Demonstrate your expertise
Give the event organiser’s the much-required confidence in your team’s calibre by describing how your team will bring the event concept and vision to life. Their needs should be the focus as you begin to highlight the results your team has achieved in the past, using visual examples and some metrics like:
- Total event registrations
- Attendance rates
- Ticket sales generated
- Event ROI metrics
Outline your scope of work
At this point, the event organisers are aware of what your team brings to the table and your alignment with their vision and purpose. It’s time you shared with them the proposed event plan and logistics, and briefed them regarding your event planning services. Consider including the following elements in this section of your event proposal, if they are within your scope of work:
- Event experience design and development
- Experiential planning
- Venue selection and rental
- Event technology
- Speaker sourcing
- Management and coordination of the sessions
- Food, beverage, logistics, and vendor contracts
- Event marketing
- Event website creation, registration and ticketing
- Live event coordination
- Attendee assistance
- Organising contests or giveaways
- Managing sponsors
- Lighting, audio-visual equipment, and technical assistance
- Content, signage, and graphic design
- Follow-up surveys and post-event communication
Try connecting each of the elements mentioned in this section back to the event organiser’s goals, objectives, and vision for their event, in order to highlight their value and importance in the event plan. Don’t forget to include a timeline to tell them about how long it takes, realistically, to deliver each of the services you have mentioned.

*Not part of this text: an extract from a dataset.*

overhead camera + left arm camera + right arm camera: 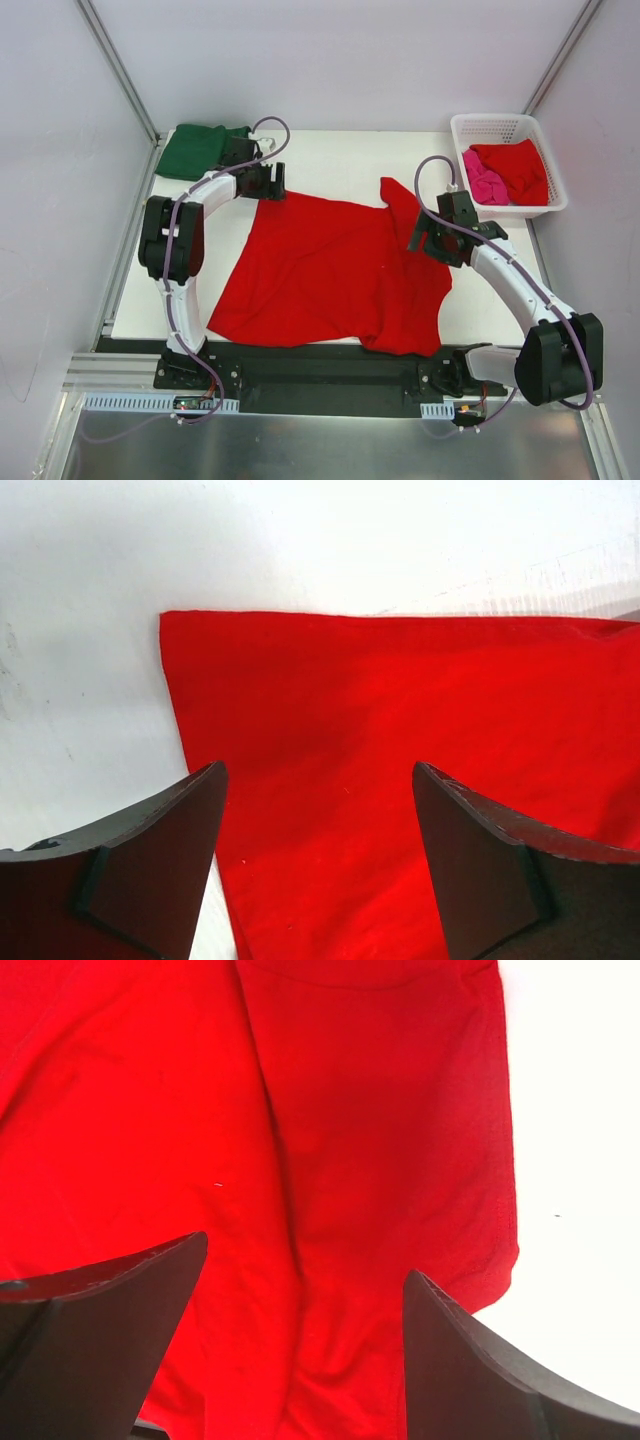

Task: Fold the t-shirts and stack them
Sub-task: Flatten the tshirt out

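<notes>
Currently logged, top view first: item one, the bright red t-shirt (330, 270), lies spread open across the middle of the white table (340, 160), one sleeve sticking up toward 12 o'clock and the near hem rumpled at 5 o'clock. The left gripper (268, 180) sits at that shirt's 11 o'clock corner; my left wrist camera shows its fingers (150, 860) standing wide apart with nothing between them, the cloth's corner just ahead at 11 o'clock of the gap, one finger over bare table and the other over red fabric. The right gripper (425, 238) is over the shirt's 2 o'clock side beside the sleeve; its jaws are likewise spread wide and hold nothing, with creased red cloth filling the gap and the sleeve edge meeting white table at 3 o'clock. Item two, the dark green t-shirt (195, 150), lies bunched at the table's 10 o'clock corner, just behind the left arm. Item three, a white lattice basket (490, 125) at 2 o'clock, holds a second red t-shirt (518, 170) and a pink t-shirt (485, 185). White walls enclose the table on three sides.
</notes>
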You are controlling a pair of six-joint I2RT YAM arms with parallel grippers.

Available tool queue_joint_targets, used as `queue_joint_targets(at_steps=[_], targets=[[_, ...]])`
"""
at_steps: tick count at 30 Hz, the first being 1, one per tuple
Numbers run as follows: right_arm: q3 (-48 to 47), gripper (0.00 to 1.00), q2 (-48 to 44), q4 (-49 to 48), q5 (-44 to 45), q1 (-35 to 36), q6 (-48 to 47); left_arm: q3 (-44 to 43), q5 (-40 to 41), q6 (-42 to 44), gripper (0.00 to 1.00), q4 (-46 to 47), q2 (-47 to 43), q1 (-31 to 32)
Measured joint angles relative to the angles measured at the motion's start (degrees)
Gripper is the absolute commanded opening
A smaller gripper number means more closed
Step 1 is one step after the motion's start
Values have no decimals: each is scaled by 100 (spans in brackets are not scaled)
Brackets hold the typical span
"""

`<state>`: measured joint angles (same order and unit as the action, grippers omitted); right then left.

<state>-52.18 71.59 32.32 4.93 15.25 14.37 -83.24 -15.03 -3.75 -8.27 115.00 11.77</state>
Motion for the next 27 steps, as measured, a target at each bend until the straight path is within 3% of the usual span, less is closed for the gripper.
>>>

Tips for Designing Your Event Proposal
While you are writing a detailed proposal for an event, keep in mind the following design tips to make it appear more presentable:
Make sure the cover looks professional
You have put a lot of effort into writing the proposal, and the same level of attention to detail should reflect in your proposal cover as well. Make sure you use a high-quality photo for the cover and also include your company’s logo and website.
Make the document easy to read
Making your proposal easy to read is just as important as including all the important details inside it. Use an appropriate, readable font type and text formatting. Try using short paragraphs, bullet points, headings and sub-headings to make the text easy to read. Make sure you leave enough white space between the images, text, and other elements in your proposal to avoid making it look cluttered.
Follow your company’s branding style
To ensure that your proposal is recognisable and reinforces your brand, it pays to use your unique branding style. Use the same type of brand colours, fonts, images, and styles throughout your proposal document.
Pay attention to the call-to-action
Needless to say, you should include a clear call-to-action towards the end of the proposal that should specify what the next action should be, whether that’s signing on the dotted line, filling out a form, emailing you, or calling you. Try using a contrasting colour to grab their attention and make it stand out from the rest of the sections in the proposal.
Remember that a successful event proposal is captivating and results-oriented. It’s an opportunity to set yourself apart from the crowd, leave a solid first impression on the event organisers, and tell them you understand what they need.